Current thinking, in light of this new evidence, is that the smuggled pangolins were an ‘incidental host’ of the coronavirus.
That is, the pangolins likely caught the virus while being smuggled (Chan and Zhan, 2020; Lee et al, 2020).
In stark contrast, there are four distinct lab origin theories and these, unsurprisingly, are getting increasing attention.
Two are published in the scientific literature (Sirotkin and Sirotkin, 2020; Segreto and Deigin, 2020).
A third proposes that SARS-CoV-2 was a failed attempt to develop a vaccine.
This theory was developed by an independent group of online researchers called DRASTIC. The fourth is our own Mojiang Miners Passage theory.
This latter theory starts from the fact that viruses in the same mine where RaTG13 (the closest related viral sequence to SARS-CoV-2) was sampled appear to have given rise to a disease outbreak in 2012.
In that outbreak, six miners were hospitalized with COVID-19-like symptoms and three died (Rahalkar and Bahulikar, 2020).
All had been shovelling bat guano and were diagnosed at the time as likely suffering from an unknown coronavirus.
Samples from four of the hospitalized miners were sent to the WIV for testing.
To-date, there are conflicting claims about the results of those tests and nothing has been formally published (Zhou et al. 2020 addendum).

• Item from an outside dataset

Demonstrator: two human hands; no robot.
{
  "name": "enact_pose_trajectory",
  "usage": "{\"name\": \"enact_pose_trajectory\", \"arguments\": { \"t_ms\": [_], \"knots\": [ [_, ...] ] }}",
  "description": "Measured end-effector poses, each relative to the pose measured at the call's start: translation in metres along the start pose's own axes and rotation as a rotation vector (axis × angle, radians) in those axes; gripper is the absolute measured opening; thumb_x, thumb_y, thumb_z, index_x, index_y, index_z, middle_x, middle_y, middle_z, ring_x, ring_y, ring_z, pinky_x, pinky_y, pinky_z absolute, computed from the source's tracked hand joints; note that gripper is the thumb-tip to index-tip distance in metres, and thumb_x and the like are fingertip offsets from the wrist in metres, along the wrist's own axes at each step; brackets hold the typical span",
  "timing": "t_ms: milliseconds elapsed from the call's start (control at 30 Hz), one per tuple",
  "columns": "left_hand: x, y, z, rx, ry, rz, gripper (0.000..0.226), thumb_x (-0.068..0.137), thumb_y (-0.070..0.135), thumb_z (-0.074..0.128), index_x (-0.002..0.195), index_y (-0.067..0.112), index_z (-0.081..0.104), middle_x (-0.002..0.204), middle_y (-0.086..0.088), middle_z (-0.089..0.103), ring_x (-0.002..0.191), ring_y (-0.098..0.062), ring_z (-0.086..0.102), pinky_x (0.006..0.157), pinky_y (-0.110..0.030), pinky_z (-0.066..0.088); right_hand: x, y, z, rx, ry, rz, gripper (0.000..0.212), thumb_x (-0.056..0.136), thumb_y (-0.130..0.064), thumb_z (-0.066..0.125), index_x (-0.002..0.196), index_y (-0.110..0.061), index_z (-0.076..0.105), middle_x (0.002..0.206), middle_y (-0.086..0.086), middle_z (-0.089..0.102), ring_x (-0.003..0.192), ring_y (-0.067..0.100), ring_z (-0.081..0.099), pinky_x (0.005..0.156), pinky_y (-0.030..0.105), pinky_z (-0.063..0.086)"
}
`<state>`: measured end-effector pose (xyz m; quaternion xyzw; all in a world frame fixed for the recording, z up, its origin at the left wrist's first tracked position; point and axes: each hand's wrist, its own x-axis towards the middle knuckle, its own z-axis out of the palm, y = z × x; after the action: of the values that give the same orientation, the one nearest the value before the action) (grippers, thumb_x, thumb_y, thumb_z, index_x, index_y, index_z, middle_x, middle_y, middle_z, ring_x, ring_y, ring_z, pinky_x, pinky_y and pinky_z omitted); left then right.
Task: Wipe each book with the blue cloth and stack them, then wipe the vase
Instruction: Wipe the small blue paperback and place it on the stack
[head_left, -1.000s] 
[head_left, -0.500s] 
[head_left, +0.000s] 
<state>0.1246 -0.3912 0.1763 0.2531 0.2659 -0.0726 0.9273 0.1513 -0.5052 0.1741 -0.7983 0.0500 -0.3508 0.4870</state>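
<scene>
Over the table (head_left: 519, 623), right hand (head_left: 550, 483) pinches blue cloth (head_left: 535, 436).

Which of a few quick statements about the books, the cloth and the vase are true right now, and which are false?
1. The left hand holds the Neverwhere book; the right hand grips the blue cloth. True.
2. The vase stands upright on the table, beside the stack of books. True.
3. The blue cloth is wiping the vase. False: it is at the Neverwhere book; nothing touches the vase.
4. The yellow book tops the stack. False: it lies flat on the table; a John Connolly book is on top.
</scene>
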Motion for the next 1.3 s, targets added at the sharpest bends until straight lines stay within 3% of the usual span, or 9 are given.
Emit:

The Mojiang Miners Passage theory proposes, however, that, by the time they arrived at the WIV, these patient-derived samples contained a highly adapted human virus, which subsequently escaped.
For the present moment, notwithstanding the claim of the WHO investigation and the censorship of Facebook, all of these accidental lab origin theories appear plausible to us, but all remain uninvestigated.
Our prediction, however, simply based on assessing the probabilities, is that no convincing natural zoonotic origin for the pandemic will ever be found by China or the WHO or anyone else––for the simple reason that one does not exist.